FMRI has entered the fray. Functional magnetic resonance imaging. This seemed strange to me, as I am aware of the economics of FMRI to some degree. Scanning research subjects with an fMRI machine cost around $1,000 an hour at UCLA in 2001. Only in Boston, with the highest housing costs in the nation once again this year, would a grand a pop sound reasonable. But there you go. "Functional MRI for neurofeedback" was published in last week's Neuroreport. Using a 1.5 Tesla scanner (the relatively cheaper MRI machine), a subject learned to expand activation in motor and somatosensory areas not previously activated by watching his statistical brain scan.

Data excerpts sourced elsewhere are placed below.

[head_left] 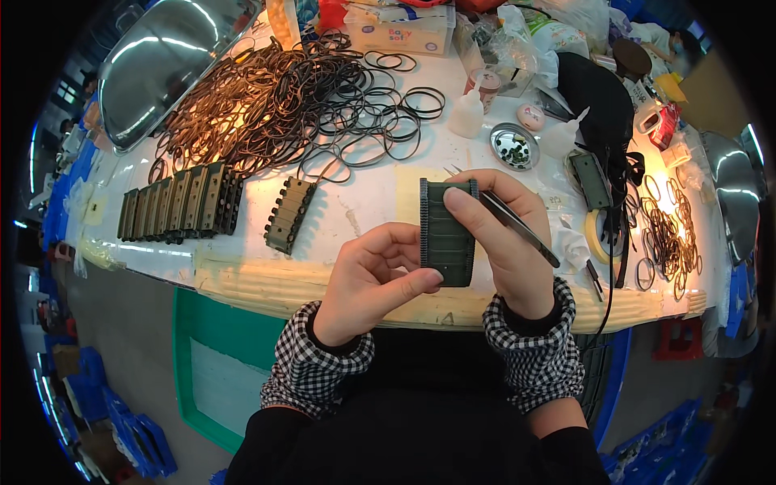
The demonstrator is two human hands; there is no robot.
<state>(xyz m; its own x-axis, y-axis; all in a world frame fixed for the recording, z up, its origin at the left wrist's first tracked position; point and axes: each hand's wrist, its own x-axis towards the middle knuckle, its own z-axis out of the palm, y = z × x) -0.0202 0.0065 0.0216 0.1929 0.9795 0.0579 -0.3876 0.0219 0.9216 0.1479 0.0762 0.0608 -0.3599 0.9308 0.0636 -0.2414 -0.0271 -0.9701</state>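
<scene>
Upright in front of me is a dark green plastic toy tank chassis (449, 242), with toothed black bands along its long sides. My left hand (373, 279) is closed on its lower left, the thumb at the bottom edge and the fingers partly hidden behind. My right hand (505, 234) grips the upper right, its thumb pressed on the face. Dark tweezers (519, 229) are tucked in that same hand, their tips poking out beyond the top. A similar chassis (289, 214) with small wheels lies to the left, and several more chassis (179, 204) stand in a row farther left.
A big heap of black rubber loops (267, 105) covers the back left; a smaller heap (669, 234) lies right. A round metal dish (514, 147) holds small dark parts. Another green piece (590, 181) and a tape roll (602, 234) sit right. Below is a green tray (184, 364).
</scene>
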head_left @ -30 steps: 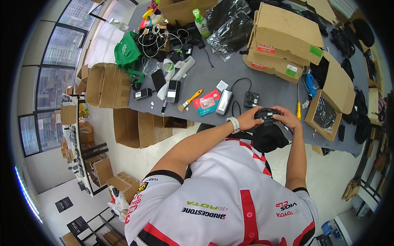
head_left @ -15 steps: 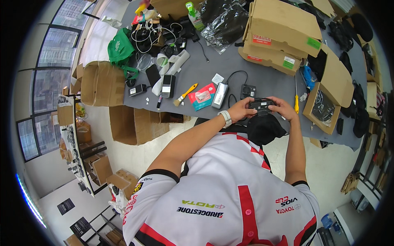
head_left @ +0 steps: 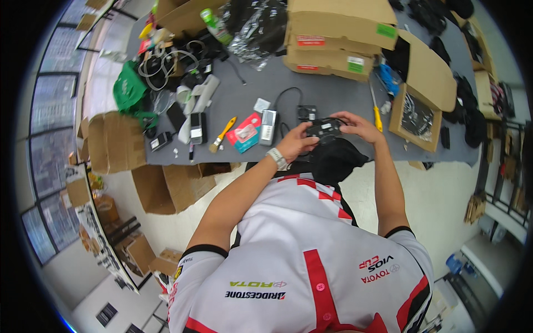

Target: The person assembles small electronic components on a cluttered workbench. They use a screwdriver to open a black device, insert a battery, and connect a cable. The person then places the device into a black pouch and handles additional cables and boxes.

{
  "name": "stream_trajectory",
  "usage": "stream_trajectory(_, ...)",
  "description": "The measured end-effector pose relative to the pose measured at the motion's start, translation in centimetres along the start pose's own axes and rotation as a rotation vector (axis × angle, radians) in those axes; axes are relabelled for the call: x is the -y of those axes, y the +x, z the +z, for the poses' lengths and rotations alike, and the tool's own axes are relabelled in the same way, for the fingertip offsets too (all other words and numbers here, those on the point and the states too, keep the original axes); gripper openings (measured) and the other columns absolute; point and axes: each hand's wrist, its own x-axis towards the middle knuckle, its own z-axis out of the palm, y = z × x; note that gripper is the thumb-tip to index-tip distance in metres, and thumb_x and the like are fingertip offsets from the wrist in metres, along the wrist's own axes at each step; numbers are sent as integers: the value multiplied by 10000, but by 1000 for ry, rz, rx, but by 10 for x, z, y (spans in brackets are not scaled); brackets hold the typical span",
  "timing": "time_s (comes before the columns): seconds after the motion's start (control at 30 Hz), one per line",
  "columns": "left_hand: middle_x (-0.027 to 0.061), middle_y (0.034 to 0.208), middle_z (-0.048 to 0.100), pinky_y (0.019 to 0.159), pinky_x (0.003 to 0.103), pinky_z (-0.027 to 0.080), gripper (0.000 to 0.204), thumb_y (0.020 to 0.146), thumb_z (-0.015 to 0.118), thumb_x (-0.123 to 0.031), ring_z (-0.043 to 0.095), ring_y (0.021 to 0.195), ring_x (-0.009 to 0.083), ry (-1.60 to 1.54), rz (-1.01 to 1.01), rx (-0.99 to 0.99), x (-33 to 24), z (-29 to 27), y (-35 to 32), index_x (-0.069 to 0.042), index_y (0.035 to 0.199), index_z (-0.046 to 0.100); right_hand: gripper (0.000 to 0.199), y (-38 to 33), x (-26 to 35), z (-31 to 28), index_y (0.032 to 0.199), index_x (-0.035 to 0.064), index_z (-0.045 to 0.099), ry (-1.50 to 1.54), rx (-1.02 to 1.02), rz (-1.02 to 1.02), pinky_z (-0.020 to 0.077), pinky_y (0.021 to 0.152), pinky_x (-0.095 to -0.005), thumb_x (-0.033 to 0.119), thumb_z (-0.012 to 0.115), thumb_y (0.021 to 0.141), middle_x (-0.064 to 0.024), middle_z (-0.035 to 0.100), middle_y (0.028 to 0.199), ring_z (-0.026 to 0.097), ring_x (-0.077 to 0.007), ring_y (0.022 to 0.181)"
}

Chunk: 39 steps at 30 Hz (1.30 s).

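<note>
A small black device (head_left: pixel 323 129) with a pale label is held between both hands at the table's near edge. My left hand (head_left: pixel 295 143), with a light watch at its wrist, grips the device's left end. At its right end, my right hand (head_left: pixel 358 127) has its fingers closed on the casing. Black cloth (head_left: pixel 338 161) hangs just below the device, looking like a cap or pouch; whether it is attached I cannot tell. A grey box with a white label (head_left: pixel 268 129) lies left of my hands. Beyond them sits a small black square unit (head_left: pixel 306 112) with a cable.
A brush (head_left: pixel 223 135) and a red-and-teal packet (head_left: pixel 244 133) lie to the left. On the right are a yellow-handled screwdriver (head_left: pixel 377 118) and an open carton (head_left: pixel 415 122). Stacked cardboard boxes (head_left: pixel 338 36) stand at the back. Tangled cables and a green bag (head_left: pixel 129 89) fill the far left.
The whole view has shifted, so the table and hands appear farther left and higher. The device looks slightly turned in my hands, and my right fingers have moved toward its far edge.
</note>
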Motion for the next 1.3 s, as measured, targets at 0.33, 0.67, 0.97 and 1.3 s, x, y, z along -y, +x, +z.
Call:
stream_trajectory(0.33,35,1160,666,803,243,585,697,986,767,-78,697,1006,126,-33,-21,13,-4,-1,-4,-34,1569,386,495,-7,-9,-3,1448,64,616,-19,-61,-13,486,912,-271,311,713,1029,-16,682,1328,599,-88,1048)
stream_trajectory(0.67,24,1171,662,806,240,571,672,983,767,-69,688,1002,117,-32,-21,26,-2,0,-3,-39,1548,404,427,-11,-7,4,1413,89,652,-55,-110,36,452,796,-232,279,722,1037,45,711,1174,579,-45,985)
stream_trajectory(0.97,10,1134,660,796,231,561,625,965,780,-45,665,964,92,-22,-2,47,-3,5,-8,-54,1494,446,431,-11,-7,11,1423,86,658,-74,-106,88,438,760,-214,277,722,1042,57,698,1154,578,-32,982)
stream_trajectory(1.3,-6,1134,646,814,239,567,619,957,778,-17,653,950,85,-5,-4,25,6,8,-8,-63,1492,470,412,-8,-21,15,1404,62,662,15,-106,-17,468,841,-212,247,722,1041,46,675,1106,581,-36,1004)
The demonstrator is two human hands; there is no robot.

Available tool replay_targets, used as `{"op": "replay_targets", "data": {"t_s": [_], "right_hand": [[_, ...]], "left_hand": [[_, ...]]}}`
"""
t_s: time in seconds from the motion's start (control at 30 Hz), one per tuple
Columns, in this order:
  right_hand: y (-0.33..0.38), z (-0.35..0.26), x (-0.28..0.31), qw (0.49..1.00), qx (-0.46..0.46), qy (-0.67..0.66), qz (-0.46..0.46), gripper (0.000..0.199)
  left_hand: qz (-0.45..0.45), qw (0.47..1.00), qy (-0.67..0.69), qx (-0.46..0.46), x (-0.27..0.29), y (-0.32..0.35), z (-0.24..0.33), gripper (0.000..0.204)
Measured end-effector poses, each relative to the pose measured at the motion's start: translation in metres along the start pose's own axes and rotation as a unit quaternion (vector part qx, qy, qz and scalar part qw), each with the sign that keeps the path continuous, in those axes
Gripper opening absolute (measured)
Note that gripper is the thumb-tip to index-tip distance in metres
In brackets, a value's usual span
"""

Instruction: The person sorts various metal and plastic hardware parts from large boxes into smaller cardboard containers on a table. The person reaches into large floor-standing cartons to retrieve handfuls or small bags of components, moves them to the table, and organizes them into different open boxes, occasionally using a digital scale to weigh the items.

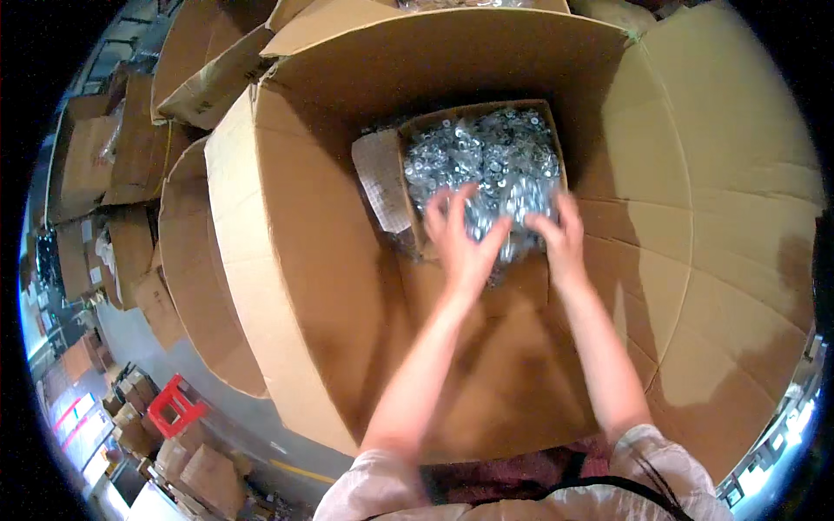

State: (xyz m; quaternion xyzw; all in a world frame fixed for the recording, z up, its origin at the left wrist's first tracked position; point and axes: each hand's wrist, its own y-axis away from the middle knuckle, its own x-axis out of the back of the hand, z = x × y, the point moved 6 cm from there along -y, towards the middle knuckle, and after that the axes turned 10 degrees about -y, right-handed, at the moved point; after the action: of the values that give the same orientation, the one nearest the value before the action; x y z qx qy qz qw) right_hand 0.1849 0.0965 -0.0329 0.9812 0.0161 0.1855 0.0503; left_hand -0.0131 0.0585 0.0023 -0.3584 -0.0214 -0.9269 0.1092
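Observation:
Deep inside a large cardboard box, a smaller open carton (400, 169) is filled with clear plastic bags of shiny metal washers (495, 148). My left hand (460, 243) reaches over the carton's near side, fingers curved and thumb turned inward. Facing it, my right hand (563, 247) curves the same way on the right. Between the two hands is a clear bag of washers (526, 201), gripped by the fingertips of both and smeared by motion. Some loose plastic hangs below it at the carton's near edge. The fingertips are partly hidden in the plastic.
High walls of the large cardboard box (304, 234) surround my arms, with a wide flap (738, 191) on the right. A printed cardboard flap (382, 181) sticks out left of the carton. More boxes (130, 165) and a red stool (176, 406) stand at left.

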Motion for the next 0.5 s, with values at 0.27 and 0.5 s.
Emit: {"op": "replay_targets", "data": {"t_s": [0.27,0.5], "right_hand": [[-0.053,0.041,-0.063,0.974,-0.031,0.224,0.015,0.080],[-0.152,0.038,-0.050,0.930,-0.058,0.326,-0.160,0.067]], "left_hand": [[-0.077,0.947,-0.301,-0.080,-0.058,-0.015,-0.043,0.117],[-0.092,0.929,-0.335,-0.131,-0.064,-0.038,-0.029,0.117]]}}
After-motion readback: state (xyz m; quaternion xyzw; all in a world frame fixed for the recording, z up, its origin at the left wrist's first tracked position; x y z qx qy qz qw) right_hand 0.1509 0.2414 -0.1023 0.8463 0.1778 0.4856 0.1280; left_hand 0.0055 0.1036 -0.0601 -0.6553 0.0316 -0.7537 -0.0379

Currently the feedback does not appear to be real time but delayed; blocks of activity are followed by visual display for a block of time. The subject then uses this information to adjust strategies for the next block. But real-time is coming. The wizards of Intel will increase computational power another magnitude or two before the next election, and voila, real-time fMRI. Perhaps it already exists in Silicon Valley. But then again, real-time fMRI is not real-time brain activity. Though tightly coupled, there is something like a 4 to 6 second time lag between brain (electrochemical) activity and what fMRI actually measures (oxygenation/blood flow). Not bad, but not EEG-cailber times. Of course EEG biofeedback will probably never achieve FMRI-caliber spatial resolution (approaching a cubic 1 mm or so). So each tool has pluses and minuses. Well, compromises are no strangers to this field.
Welcome to the fold.
Yoo SS, Jolesz FA. (2002). Functional MRI for neurofeedback: feasibility studyon a hand motor task. Neuroreport, 13, 1377-81.